Method Best Use Case Performance (Short Strings) Performance (Long Strings)
Standard Loop Simple one-off generation Excellent Poor (Slow)
AES/Base64 Maximum raw speed Superior Superior
Char Array High-volume alphanumeric Good Excellent

Key Observation: Crypto.getRandomInteger() is a relatively "expensive" call in terms of CPU time. If you are generating a very short string (e.g., 5 characters), the overhead of the method call is the main factor. If you are generating very long strings (e.g., 10,000 characters), the efficiency of the string construction becomes the dominant factor.

Frequently Asked Questions

Is Crypto.getRandomInteger() truly random?

Yes, it uses a cryptographically secure pseudo-random number generator (CSPRNG). This is much safer for security-sensitive applications (like temporary tokens) than Math.random(), which is generally less predictable but not technically secure.

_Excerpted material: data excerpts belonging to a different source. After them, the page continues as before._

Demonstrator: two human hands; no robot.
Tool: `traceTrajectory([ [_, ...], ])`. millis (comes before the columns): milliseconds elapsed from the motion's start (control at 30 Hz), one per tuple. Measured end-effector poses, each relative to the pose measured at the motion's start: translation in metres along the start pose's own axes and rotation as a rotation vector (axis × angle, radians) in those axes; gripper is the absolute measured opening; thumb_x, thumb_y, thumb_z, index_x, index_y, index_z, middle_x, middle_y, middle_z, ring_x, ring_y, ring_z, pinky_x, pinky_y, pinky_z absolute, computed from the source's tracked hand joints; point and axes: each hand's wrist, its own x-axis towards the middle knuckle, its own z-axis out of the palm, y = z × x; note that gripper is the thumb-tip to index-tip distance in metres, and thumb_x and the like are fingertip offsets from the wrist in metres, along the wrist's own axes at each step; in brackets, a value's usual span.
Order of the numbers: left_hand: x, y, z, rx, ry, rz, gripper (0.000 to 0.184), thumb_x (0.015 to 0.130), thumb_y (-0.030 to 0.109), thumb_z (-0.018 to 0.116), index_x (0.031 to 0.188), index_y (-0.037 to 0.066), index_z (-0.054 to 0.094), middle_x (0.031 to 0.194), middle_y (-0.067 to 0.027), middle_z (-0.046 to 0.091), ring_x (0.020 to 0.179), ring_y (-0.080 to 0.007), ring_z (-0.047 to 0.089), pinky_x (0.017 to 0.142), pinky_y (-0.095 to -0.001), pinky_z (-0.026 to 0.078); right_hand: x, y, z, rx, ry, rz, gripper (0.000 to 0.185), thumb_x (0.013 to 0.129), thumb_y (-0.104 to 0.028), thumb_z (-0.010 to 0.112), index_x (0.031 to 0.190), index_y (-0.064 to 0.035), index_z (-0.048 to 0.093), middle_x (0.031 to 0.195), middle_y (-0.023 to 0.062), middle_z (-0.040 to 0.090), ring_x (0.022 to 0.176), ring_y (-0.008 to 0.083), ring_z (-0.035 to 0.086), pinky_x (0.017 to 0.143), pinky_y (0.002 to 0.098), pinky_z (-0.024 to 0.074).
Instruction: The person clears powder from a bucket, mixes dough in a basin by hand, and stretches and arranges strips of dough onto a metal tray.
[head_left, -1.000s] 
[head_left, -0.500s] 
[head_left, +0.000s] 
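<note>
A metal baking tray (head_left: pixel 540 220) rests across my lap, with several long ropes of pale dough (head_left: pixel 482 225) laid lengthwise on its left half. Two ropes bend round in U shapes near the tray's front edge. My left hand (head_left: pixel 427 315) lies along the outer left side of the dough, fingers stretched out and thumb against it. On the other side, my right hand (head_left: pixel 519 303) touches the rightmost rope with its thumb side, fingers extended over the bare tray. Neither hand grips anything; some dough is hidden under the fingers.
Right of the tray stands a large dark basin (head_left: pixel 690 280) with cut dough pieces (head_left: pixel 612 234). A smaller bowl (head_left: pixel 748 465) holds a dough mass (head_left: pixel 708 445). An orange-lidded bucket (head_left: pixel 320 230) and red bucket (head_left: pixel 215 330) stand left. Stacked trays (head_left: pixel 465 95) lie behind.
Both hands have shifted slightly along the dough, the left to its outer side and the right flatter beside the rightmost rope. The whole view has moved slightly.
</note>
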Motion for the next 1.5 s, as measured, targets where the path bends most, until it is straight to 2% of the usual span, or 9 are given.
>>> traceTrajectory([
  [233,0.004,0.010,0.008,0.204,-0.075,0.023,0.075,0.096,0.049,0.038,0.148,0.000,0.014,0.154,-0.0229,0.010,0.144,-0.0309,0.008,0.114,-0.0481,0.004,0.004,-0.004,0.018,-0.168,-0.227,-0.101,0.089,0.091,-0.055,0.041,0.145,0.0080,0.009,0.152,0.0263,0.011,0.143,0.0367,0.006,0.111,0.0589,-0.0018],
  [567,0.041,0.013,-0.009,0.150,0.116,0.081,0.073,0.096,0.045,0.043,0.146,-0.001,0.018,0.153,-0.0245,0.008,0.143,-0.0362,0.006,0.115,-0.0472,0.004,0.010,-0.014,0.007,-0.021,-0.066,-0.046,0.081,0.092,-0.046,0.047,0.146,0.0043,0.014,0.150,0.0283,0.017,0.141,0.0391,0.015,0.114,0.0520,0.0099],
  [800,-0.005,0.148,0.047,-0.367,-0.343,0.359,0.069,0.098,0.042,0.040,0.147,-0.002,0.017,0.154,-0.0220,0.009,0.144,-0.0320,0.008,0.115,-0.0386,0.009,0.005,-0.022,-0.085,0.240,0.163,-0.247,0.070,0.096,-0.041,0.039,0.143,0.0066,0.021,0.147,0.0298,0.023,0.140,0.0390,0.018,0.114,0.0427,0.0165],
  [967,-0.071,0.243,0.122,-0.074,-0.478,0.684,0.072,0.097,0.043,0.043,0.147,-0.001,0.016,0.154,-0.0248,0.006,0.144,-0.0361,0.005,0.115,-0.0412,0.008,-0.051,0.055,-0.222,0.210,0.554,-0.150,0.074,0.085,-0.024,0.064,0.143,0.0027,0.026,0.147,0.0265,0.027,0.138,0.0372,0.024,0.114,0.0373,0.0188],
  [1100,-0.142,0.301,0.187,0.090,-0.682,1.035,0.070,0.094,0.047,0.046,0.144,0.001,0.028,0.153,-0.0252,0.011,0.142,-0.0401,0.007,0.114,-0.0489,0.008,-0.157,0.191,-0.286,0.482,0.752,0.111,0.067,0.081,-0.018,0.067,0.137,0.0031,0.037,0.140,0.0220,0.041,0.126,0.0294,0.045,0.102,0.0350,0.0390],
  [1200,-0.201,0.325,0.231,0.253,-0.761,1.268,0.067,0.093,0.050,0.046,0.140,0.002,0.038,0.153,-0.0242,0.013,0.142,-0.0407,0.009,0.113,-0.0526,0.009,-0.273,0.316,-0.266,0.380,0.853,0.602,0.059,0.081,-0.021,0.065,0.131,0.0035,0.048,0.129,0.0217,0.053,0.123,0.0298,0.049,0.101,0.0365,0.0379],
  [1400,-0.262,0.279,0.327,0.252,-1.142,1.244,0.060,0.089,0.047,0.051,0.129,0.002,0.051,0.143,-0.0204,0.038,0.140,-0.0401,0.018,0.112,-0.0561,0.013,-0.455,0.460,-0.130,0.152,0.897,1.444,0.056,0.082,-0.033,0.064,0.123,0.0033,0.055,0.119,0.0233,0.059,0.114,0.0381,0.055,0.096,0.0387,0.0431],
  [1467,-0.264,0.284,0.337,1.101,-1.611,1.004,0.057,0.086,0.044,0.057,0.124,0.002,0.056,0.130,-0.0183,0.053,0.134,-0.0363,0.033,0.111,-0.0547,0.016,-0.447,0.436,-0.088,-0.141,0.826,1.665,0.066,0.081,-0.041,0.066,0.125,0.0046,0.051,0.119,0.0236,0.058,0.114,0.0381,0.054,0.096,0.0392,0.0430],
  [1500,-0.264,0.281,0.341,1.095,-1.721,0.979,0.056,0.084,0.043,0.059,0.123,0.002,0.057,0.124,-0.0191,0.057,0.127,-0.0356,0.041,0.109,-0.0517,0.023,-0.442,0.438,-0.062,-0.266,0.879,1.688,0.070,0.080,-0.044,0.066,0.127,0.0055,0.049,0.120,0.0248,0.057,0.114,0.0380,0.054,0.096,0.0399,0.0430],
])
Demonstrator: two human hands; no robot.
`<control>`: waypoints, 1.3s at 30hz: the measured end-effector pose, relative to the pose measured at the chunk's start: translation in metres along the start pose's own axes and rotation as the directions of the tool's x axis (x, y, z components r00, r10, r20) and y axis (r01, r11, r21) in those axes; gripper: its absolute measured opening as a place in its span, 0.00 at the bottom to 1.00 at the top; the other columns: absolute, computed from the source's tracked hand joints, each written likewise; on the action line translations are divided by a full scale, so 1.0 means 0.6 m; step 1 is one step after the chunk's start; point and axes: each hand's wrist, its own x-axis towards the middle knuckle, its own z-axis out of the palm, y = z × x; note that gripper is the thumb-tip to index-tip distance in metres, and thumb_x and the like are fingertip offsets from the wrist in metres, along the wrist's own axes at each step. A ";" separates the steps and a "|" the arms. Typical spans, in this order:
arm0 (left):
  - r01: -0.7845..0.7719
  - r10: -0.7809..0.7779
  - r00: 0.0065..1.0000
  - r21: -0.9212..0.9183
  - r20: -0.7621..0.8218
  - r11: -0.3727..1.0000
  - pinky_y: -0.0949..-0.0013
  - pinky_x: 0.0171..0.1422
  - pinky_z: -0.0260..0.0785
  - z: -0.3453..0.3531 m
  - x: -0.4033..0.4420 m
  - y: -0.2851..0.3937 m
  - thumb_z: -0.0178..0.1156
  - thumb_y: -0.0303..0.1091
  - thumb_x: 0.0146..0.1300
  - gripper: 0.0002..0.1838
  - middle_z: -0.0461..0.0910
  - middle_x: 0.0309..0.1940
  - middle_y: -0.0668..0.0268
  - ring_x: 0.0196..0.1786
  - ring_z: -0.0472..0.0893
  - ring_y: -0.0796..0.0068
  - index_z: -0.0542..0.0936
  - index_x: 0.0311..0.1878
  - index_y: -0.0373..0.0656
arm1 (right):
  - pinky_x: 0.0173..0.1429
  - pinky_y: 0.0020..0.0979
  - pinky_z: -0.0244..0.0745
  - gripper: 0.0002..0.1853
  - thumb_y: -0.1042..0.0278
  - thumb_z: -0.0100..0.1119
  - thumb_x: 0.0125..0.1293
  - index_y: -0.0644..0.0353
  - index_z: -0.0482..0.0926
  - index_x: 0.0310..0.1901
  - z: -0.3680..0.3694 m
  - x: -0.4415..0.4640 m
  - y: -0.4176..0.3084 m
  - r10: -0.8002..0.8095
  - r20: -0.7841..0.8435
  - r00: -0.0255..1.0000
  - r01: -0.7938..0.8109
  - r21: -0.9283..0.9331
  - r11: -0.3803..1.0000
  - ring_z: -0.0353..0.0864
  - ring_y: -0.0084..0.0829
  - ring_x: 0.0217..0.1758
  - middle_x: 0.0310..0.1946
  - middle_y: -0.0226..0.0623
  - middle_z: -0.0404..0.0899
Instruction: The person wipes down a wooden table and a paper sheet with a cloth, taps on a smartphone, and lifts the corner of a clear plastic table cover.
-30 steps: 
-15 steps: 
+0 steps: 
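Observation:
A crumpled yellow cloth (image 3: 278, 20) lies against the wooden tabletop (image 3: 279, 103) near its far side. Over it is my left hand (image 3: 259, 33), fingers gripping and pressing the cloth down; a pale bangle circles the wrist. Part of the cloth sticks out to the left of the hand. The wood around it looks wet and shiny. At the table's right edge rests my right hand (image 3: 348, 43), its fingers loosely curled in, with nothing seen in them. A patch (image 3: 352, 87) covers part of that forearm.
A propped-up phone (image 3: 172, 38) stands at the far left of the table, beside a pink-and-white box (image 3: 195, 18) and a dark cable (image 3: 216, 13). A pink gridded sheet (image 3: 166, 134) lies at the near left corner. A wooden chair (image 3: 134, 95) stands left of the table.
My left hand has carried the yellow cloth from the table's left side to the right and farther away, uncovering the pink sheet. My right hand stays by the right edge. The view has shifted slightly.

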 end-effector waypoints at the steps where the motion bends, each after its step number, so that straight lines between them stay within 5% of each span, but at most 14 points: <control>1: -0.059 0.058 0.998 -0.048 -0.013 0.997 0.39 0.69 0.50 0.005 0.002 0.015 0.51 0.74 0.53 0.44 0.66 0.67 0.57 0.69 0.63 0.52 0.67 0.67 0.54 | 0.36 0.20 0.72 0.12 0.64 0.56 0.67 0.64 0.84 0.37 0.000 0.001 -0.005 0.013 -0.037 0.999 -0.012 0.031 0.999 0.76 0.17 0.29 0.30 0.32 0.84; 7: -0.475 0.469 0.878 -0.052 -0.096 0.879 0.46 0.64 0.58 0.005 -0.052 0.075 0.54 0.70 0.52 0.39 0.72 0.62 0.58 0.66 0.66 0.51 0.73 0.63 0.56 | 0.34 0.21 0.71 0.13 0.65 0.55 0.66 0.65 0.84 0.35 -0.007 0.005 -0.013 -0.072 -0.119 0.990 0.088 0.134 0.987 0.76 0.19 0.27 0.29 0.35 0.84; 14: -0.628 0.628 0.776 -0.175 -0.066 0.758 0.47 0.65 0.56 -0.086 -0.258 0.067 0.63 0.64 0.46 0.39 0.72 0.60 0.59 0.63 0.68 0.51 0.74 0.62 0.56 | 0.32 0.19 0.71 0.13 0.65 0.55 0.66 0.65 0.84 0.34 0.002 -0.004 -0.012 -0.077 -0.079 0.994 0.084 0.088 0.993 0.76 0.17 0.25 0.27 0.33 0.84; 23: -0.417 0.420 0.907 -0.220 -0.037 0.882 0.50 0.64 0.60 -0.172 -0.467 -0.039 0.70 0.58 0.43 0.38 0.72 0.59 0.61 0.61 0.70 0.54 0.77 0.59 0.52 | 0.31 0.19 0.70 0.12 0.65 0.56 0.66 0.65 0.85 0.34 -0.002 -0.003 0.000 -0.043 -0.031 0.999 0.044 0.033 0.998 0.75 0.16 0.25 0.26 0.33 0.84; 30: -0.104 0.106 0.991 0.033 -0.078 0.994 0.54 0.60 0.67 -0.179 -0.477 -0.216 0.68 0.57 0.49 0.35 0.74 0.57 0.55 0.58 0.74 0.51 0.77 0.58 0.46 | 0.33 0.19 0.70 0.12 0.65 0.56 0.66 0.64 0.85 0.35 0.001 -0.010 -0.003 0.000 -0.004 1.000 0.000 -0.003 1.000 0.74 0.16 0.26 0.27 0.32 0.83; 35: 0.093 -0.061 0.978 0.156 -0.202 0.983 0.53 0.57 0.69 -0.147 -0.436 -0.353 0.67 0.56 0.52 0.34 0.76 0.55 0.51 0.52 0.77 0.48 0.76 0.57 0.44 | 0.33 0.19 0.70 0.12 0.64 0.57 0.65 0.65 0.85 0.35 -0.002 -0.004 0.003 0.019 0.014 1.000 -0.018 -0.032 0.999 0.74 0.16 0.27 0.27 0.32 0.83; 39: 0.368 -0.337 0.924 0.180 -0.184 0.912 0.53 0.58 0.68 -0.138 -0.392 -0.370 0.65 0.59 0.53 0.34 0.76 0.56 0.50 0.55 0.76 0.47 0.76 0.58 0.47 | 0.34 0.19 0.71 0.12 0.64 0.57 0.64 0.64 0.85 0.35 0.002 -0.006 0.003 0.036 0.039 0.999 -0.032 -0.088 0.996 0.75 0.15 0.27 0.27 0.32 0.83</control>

How do I ensure the generated string is unique in the database?

No matter how good your random generator is, there is always a theoretical chance of a "collision" (two records getting the same string). To handle this, you should: 1. Mark the target Custom Field as Unique and External ID in Salesforce. 2. Wrap your insertion logic in a try-catch block to handle DmlException if a collision occurs, allowing you to regenerate the string and retry.

Can I include special characters?

Absolutely. If you use Method 1 or Method 3, simply add the ASCII codes or characters for symbols like !@#$%^&* to your character set string or array.

Wrapping Up

Generating random strings in Apex is a task that can be approached in multiple ways. For most administrative tasks or simple triggers, the Standard Loop is perfectly acceptable and easy to maintain. However, if you are building a high-scale application or dealing with large data volumes, switching to the AES/Base64 approach or the Optimized Character Array method will keep your CPU limits in check.

Always remember to verify your requirements: do you need a specific length? A specific character set? Or just a unique identifier? Your answer will dictate which of these powerful Apex patterns is the best fit for your Salesforce org.